Abstract:Inferring programs which generate 2D and 3D shapes is important for reverse engineering, enabling shape editing, and more. Supervised learning is hard to apply to this problem, as paired (program, shape) data rarely exists. Recent approaches use supervised pre-training with randomly-generated programs and then refine using self-supervised learning. But self-supervised learning either requires that the program execution process be differentiable or relies on reinforcement learning, which is unstable and slow to converge. In this paper, we present a new approach for learning to infer shape programs, which we call latent execution self training (LEST).
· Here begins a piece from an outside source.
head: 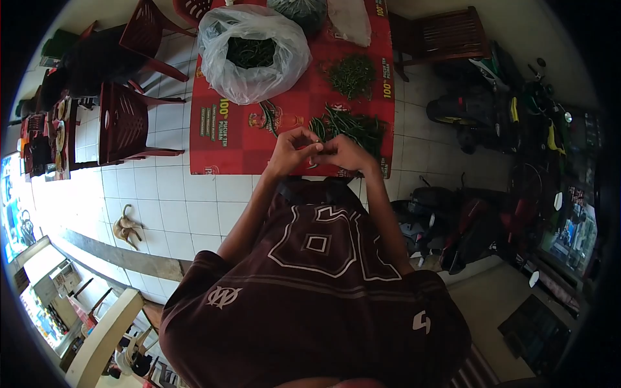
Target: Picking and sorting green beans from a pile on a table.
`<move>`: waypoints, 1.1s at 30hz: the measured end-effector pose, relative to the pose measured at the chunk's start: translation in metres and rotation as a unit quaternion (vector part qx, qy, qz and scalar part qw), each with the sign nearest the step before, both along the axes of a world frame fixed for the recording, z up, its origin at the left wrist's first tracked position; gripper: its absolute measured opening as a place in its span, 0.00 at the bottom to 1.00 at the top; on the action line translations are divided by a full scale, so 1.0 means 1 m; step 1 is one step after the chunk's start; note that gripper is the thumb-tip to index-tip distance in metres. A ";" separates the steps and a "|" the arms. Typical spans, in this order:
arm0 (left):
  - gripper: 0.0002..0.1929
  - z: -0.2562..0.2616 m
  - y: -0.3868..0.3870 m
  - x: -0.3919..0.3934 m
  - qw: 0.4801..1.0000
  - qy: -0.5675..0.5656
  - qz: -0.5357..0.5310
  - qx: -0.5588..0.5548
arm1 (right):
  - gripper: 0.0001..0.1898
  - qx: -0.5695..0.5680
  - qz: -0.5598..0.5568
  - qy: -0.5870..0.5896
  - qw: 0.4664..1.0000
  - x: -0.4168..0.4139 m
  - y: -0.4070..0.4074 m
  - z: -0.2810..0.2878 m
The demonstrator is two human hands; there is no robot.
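Observation:
My left hand and my right hand meet above the near edge of a table with a red printed cover. Between their fingertips is a thin green chilli, mostly hidden by the fingers. Just beyond my right hand lies a heap of long green chillies. A few loose chillies rest beyond my left hand. Farther back on the right is a pile of thin green stems. An open clear plastic bag holds many more dark green chillies.
A second filled bag and a pale sack stand at the table's far end. Red plastic chairs are on the left, a wooden chair at far right. Motorcycles stand right. A cat is on the tiled floor.

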State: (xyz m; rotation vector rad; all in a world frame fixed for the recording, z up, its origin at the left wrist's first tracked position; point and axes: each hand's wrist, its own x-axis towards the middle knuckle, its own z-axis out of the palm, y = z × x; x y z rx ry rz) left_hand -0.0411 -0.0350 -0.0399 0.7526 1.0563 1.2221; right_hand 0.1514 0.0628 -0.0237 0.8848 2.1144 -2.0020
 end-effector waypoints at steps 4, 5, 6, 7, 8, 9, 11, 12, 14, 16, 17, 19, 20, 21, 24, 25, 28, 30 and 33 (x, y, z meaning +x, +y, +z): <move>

As with recent prior work, LEST starts by training on randomly-generated (program, shape) pairs. As its name implies, it is based on the idea of self-training: running a model on unlabeled input shapes, treating the predicted programs as ground truth latent labels, and training again. Self-training is known to be susceptible to local minima. LEST circumvents this problem by leveraging the fact that predicted latent programs are executable: for a given shape $\mathbf{x}^* \in S^*$ and its predicted program $\mathbf{z} \in P$, we execute $\mathbf{z}$ to obtain a shape $\mathbf{x} \in S$ and train on $(\mathbf{z} \in P, \mathbf{x} \in S)$ pairs, rather than $(\mathbf{z} \in P, \mathbf{x}^* \in S^*)$ pairs. Experiments show that the distribution of executed shapes $S$ converges toward the distribution of real shapes $S^*$. We establish connections between LEST and algorithms for learning generative models, including variational Bayes, wake sleep, and expectation maximization. For constructive solid geometry and assembly-based modeling, LEST's inferred programs converge to high reconstruction accuracy significantly faster than those of reinforcement learning.